Spanish Language in the USA
Imagine your friend comes over to your house and offers you a box of cookies of a brand name you have never heard of, saying, “These are the best new cookies out there!” Would you believe your friend, or would you want some more facts to back up a statement like that? The purpose of this blog post is to invite ourselves over to your digital screen and claim that “Spanish is a very important language in the United States of America and only increasing in popularity” and back it up with some hard data.
Fact 1 – Spanish was in the USA Before English
Christopher Columbus, an explorer sent from Spain, arrived on the shores of North America on October 12, 1492. Kickstarting an explosion of exploration, the Spaniards continued to send explorers to the ‘new world’ to scout out the land for centuries.
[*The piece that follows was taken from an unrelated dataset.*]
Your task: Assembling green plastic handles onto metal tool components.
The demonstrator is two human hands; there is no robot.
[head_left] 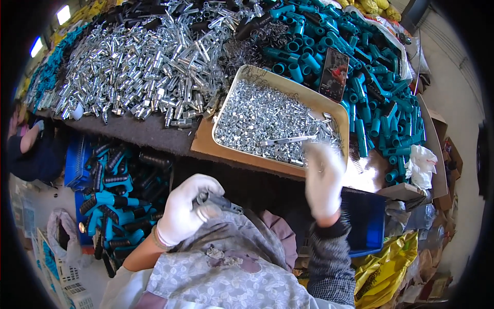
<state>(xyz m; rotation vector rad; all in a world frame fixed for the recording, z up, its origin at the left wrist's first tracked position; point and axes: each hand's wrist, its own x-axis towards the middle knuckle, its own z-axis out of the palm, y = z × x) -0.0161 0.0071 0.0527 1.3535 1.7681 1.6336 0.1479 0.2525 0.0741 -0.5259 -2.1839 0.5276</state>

Their expeditions and settlements left behind a lasting linguistic and cultural legacy that influences our culture today.
Fast forward a few hundred years between the end of the 19th century and the beginning of the 20th, and history shows millions of Spanish people migrating to the USA in search of work and a new start for their families, bringing along their language, culture, and community.
Photo credit – https://www.migrationpolicy.org/article/mexican-immigrants-united-states-2019
Fact 2 – Spanish Continues to Grow in Popularity
Not only did the Spanish language take root here in the 16th century, but has continued to grow in popularity and influence like branches on a tree. To back up our cheesy metaphors, here’s some real data:
- 53 million Hispanic people live in the US (17% of the American population)
- 38.3 million people speak Spanish as a primary language at home (excluding the 3.6 million Spanish native speakers in Puerto Rico)
- 45 million Hispanic people can speak Spanish as a first or second language
- 6 million Spanish language learners
Fact 3 – Spanish Doesn’t Show Signs of Slowing in the USA
The Spanish language (and culture) has found a home here in the USA, and many predict that it will only grow, rather than diminish. Studies predict that by 2050, one in three people in the U.S. will speak Spanish (this data includes bilingual people who also speak English), perhaps for some of the following areas of influence:
- Education: Approximately 8,200 Spanish language programs currently offered at high schools across the United States (American Councils for International Education, 2017). This is not counting online language programs, Spanish camps, programs for students younger than high school age, and programs for adults.
- Religion: A large percentage of Spanish speakers in the USA associate themselves with the Catholic religion. At roughly 22% of the population of the United States, Catholicism is the largest religious denomination in the country with approximately 77.4 million members as of 2017.
- Culture and Traditions: Hispanic celebrations like Cinco de Mayo and Dia De Los Muertos (Day of the Dead) are days that most people in the US know of and many celebrate. Hispanic art, literature, music, and other artforms continue to inspire and educate people around the world and in the US today.
For all of the above reasons and more, the Spanish language has been an old friend of the USA and is here to stay for centuries to come. Start your journey of learning Spanish and become a part of this rich heritage and before you know it, it will become a part of you.